• [GIVEN INFORMATION]

+ + + + +

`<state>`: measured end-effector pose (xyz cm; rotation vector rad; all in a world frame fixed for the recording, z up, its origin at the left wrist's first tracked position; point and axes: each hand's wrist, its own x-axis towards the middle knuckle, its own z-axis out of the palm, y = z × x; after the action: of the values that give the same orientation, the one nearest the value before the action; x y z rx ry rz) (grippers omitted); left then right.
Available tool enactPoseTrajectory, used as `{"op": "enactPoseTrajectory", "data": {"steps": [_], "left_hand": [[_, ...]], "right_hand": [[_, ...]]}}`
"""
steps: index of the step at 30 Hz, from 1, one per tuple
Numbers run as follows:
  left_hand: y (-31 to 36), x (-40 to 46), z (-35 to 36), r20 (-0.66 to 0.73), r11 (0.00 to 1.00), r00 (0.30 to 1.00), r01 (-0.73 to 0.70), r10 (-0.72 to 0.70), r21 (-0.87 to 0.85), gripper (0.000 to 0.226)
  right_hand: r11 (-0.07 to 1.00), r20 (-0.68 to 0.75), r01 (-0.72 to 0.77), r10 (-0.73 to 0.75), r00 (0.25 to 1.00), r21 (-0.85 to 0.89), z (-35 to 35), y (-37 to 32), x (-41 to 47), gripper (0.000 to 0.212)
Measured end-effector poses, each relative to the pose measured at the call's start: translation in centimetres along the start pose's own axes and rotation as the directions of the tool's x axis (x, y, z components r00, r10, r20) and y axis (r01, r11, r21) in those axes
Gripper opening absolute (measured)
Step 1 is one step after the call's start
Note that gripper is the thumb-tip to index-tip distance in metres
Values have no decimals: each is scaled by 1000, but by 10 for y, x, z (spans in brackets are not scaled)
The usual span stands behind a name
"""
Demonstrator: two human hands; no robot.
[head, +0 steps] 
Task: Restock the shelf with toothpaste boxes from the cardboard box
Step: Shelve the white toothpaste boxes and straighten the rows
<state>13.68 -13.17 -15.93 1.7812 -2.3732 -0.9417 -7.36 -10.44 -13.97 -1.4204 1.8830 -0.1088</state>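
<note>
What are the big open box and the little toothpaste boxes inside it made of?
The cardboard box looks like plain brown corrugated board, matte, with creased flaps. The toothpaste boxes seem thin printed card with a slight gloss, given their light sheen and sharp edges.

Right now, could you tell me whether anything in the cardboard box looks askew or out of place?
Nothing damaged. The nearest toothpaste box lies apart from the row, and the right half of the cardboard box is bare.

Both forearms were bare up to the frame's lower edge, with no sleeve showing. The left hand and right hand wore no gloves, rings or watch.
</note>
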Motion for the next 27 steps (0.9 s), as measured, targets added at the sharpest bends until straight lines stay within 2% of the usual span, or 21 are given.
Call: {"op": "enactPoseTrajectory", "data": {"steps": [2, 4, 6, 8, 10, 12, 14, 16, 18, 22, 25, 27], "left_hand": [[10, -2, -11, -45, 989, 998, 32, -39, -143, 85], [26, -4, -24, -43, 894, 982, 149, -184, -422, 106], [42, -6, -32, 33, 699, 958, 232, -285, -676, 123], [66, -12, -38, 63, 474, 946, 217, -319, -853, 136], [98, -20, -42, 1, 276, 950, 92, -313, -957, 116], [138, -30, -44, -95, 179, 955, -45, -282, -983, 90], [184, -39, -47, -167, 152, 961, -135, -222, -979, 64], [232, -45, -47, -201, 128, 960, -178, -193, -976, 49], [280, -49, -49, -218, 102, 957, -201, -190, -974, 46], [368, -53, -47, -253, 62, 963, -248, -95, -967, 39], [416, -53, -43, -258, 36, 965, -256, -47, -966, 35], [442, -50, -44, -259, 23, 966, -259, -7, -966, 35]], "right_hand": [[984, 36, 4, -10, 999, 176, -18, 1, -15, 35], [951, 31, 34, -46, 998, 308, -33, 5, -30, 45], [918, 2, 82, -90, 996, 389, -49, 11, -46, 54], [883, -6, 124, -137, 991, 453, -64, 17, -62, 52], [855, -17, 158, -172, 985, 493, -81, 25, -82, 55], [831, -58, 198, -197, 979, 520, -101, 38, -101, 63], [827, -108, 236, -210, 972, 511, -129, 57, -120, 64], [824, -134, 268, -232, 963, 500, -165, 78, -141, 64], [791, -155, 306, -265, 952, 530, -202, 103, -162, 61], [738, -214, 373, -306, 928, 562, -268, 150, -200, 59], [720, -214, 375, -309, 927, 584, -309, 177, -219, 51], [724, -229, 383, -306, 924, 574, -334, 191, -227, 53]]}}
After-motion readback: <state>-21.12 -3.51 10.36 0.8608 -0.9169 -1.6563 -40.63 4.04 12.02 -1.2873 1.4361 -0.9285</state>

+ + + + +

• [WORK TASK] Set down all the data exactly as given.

• [PROBLEM SOLUTION]
`<state>`: measured end-effector pose (xyz cm; rotation vector rad; all in a world frame fixed for the recording, z up, its origin at the left wrist's first tracked position; point and axes: each hand's wrist, its own x-axis towards the middle knuckle, its own z-axis out of the palm, y = z × x; after the action: of the values that give the same orientation, the one nearest the value before the action; x y z rx ry rz) (grippers omitted); left then right.
Available tool enactPoseTrajectory, used as `{"op": "enactPoseTrajectory", "data": {"steps": [_], "left_hand": [[_, ...]], "right_hand": [[_, ...]]}}`
"""
steps: index of the step at 30 Hz, from 1, one per tuple
Numbers run as follows:
  left_hand: y (-31 to 36), x (-40 to 46), z (-35 to 36), r20 (-0.66 to 0.73), r11 (0.00 to 1.00), r00 (0.30 to 1.00), r01 (-0.73 to 0.70), r10 (-0.72 to 0.70), r21 (-0.87 to 0.85), gripper (0.000 to 0.226)
  right_hand: r11 (-0.07 to 1.00), r20 (-0.68 to 0.75), r01 (-0.72 to 0.77), r10 (-0.73 to 0.75), r00 (0.25 to 1.00), r21 (-0.85 to 0.89), z (-35 to 35), y (-37 to 32), x (-41 to 47), gripper (0.000 to 0.212)
Measured end-effector poses, each relative to the pose measured at the call's start: translation in centimetres along the start pose's own axes and rotation as the directions of the tool's x axis (x, y, z components r00, r10, r20) and y axis (r01, r11, r21) in those axes
Gripper opening absolute (measured)
Step 1 is one step after the call's start
Note that gripper is the thumb-tip to index-tip distance in metres
Values have no decimals: each is scaled by 1000, but by 10 for y, x, z (spans in brackets are not scaled)
The usual span stands behind a name
"""
Demonstrator: two human hands; no robot.
[head, +0 steps] 
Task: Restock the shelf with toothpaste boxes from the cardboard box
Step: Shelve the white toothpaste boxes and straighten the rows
<state>13.68 -13.17 -15.93 1.7812 -2.3732 -0.9417 -7.36 -10.44 -13.97 -1.4204 1.8830 -0.1088</state>
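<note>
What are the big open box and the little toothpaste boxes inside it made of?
The cardboard box looks like plain brown corrugated board, matte, with creased flaps. The toothpaste boxes seem thin printed card with a slight gloss, given their light sheen and sharp edges.

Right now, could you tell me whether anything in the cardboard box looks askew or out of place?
Nothing damaged. The nearest toothpaste box lies apart from the row, and the right half of the cardboard box is bare.

Both forearms were bare up to the frame's lower edge, with no sleeve showing. The left hand and right hand wore no gloves, rings or watch.
</note>
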Motion for the next 27 steps (0.9 s), as measured, targets added at the sharpest bends until straight lines stay within 2% of the usual span, or 21 are given.
Call: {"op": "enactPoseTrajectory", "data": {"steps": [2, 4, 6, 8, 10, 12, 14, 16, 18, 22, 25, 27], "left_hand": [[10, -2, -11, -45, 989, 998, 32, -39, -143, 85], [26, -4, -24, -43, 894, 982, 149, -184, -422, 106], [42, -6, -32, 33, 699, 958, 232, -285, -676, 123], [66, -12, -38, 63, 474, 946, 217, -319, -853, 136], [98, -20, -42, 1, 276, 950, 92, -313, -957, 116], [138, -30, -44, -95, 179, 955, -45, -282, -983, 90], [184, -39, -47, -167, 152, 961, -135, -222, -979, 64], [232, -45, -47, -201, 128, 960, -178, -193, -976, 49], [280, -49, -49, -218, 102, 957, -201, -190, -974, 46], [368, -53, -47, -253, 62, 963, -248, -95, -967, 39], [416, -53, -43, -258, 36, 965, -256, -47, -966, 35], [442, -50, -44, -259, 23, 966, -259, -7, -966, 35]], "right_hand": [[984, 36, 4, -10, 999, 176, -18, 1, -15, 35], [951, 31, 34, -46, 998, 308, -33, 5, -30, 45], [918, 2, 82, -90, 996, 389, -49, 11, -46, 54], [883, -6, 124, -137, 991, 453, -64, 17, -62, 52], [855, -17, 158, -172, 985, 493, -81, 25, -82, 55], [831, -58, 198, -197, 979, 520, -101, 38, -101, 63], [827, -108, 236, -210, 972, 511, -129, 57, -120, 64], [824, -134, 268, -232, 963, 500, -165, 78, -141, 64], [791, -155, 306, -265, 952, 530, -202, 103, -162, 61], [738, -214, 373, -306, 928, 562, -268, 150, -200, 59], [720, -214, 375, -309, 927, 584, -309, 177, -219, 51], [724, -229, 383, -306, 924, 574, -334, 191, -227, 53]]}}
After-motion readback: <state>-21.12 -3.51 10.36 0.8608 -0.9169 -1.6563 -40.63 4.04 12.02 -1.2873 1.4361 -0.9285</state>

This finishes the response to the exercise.